YOUR GOAL => Below are records. Find each line in them that holds the word "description" and copy it.

Top of THE RECORDS

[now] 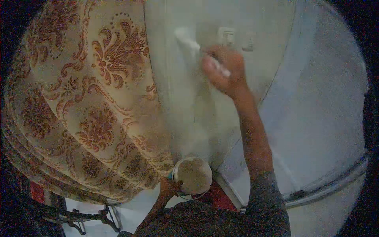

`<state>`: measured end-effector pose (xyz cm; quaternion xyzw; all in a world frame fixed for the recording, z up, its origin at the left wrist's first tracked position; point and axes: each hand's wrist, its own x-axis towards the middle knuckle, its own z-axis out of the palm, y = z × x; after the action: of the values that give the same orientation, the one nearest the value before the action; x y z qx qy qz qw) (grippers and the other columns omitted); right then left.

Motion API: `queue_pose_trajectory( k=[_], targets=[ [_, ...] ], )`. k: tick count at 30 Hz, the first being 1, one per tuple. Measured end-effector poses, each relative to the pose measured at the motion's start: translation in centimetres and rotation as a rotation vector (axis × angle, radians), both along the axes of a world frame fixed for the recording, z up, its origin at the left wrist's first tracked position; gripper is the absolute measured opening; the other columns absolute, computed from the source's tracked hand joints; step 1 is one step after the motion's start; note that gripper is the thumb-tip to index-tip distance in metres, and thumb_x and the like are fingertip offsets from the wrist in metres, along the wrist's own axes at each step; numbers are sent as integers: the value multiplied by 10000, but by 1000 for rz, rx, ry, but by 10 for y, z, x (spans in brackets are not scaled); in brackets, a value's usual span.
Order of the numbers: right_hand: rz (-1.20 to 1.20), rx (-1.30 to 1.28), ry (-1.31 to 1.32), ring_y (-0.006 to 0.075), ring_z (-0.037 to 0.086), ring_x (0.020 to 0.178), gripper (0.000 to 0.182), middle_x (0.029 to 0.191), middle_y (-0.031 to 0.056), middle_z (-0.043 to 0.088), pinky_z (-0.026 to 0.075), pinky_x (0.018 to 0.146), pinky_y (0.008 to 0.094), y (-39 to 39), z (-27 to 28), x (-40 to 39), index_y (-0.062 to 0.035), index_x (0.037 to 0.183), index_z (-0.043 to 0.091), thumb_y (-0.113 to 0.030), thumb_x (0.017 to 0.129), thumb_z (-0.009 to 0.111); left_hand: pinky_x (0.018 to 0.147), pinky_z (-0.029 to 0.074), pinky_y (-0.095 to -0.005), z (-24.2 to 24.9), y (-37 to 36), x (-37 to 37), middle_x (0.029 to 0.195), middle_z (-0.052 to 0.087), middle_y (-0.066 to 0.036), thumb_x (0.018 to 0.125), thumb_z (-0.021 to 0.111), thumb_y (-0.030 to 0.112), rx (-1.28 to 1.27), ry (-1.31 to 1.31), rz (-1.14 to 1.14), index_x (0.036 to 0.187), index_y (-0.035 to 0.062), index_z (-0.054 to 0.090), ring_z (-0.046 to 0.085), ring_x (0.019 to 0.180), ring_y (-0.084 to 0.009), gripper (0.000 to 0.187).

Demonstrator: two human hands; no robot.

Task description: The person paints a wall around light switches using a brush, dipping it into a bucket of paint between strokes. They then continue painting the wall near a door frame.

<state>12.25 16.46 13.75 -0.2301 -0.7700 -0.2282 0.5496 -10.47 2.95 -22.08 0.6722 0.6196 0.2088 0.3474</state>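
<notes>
My right hand (225, 69) is raised in front of the wall (177, 91), its fingers closed around the pale handle of a small paint roller (187, 38). The roller's white head is smeared by motion and overlaps the wall to the left of a light switch (227, 36). Low in front of my body, my left hand (170, 187) grips the side of a round white bucket (193, 175). A pale greyish surface shows inside the bucket's rim.
A long curtain (114, 51) with a reddish floral pattern hangs close on the left. A small socket or plate (247, 44) sits beside the switch. On the right stands a pale, smooth panel (319, 102). Dark metal furniture legs (108, 219) show at lower left.
</notes>
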Motion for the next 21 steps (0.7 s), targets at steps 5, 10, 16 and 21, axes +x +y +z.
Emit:
queue_pose_trajectory(
  k=[5, 10, 16, 21],
  targets=[
    [-15, -272, -169, 297, 567, 609, 164, 689, 123, 558, 445, 557, 385, -15, -69, 7, -66, 808, 560, -189, 733, 639, 557, 508, -392, -26, 0, 0, 523, 584, -182, 753, 665, 397, 580, 432, -79, 640, -86, 596, 611, 515, -249, 500],
    [-19, -309, -121, 264, 566, 583, 117, 681, 120, 579, 455, 564, 329, -30, -48, 11, -32, 796, 589, -94, 704, 628, 759, 473, -413, -67, 9, -10, 528, 593, -170, 737, 656, 470, 51, 28, 33, 631, -66, 603, 610, 567, -240, 549],
    [25, 13, 12, 290, 589, 632, 214, 725, 116, 590, 464, 565, 372, -20, 13, -5, -49, 902, 592, -157, 726, 650, 776, 472, -400, 8, 4, 2, 537, 602, -149, 729, 662, 476, -138, 42, 8, 581, -37, 599, 617, 606, -238, 537],
    [21, -42, -117, 299, 587, 647, 208, 733, 114, 590, 469, 583, 385, 10, -45, -9, -59, 878, 585, -166, 719, 665, 659, 521, -372, -35, 8, -4, 531, 593, -154, 756, 671, 360, 360, 320, -71, 556, -32, 595, 631, 600, -227, 446]
  ],
)
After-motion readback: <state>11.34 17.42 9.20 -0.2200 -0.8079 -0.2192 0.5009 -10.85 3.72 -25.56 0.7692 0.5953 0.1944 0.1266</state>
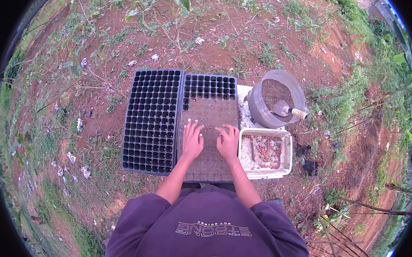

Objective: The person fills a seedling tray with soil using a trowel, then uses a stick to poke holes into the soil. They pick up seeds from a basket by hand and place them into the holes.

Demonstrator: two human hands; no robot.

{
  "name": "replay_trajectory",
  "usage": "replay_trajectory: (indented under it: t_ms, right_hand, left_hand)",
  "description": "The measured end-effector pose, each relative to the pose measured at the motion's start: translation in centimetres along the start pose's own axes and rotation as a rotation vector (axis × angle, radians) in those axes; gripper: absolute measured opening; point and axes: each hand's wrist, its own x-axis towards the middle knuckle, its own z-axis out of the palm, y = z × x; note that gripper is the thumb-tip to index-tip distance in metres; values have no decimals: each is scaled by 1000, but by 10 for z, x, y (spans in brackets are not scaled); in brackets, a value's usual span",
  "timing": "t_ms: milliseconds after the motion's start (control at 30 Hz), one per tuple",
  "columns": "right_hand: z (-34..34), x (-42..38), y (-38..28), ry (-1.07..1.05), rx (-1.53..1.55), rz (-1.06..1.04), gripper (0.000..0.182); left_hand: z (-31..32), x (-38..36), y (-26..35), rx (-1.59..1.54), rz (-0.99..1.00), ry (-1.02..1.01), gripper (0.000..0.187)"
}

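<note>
Both hands rest on the brown soil that covers most of a black seedling tray (211,110). My left hand (193,139) lies near the tray's left side, fingers apart and pointing away from me. Toward the right side, my right hand (227,141) has its fingers spread and slightly bent on the soil. Neither hand holds anything. Cells at the tray's far end show dark and without soil. Directly left of it is a second black seedling tray (152,121) with unfilled cells.
A clear round tub (258,108) at the right holds soil and a scoop (282,108). Nearer me sits a white basket (288,154) with small reddish pieces inside. Leafy plants (175,6) grow beyond the trays, and litter dots the ground.
</note>
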Motion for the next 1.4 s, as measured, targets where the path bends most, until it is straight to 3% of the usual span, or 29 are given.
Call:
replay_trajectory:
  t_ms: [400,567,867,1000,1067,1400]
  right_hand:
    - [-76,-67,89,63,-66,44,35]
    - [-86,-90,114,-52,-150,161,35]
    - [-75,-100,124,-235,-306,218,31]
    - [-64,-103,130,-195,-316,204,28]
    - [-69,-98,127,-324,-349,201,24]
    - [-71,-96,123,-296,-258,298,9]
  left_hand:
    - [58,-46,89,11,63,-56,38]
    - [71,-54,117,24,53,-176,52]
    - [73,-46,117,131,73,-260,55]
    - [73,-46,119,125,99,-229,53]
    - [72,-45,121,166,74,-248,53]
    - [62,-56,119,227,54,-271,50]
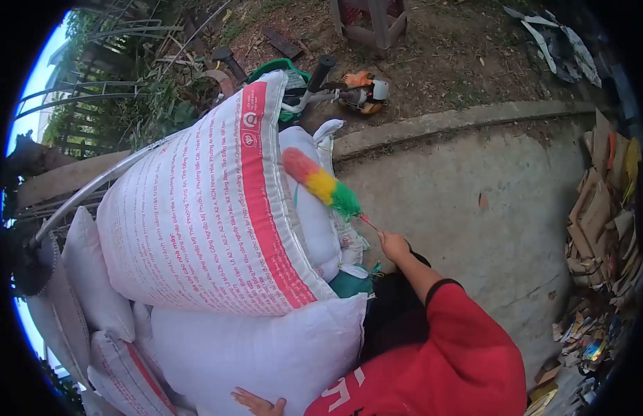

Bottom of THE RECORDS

RESULT =>
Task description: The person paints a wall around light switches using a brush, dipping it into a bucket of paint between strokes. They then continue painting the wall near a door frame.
  "description": "The measured end-effector pose, each relative to the pose measured at the motion's start: translation in centimetres along the start pose's own axes and rotation as a rotation vector (axis × angle, radians) in those axes; gripper: absolute measured opening; point and axes: each hand's wrist, its own x-axis towards the middle knuckle, its own z-axis out of the palm, y = z × x; note that gripper is the thumb-tip to index-tip distance in metres; values have no decimals: each is scaled by 1000, but by 10 for z, x, y (spans in brackets are not scaled); in brackets, a value's usual span",

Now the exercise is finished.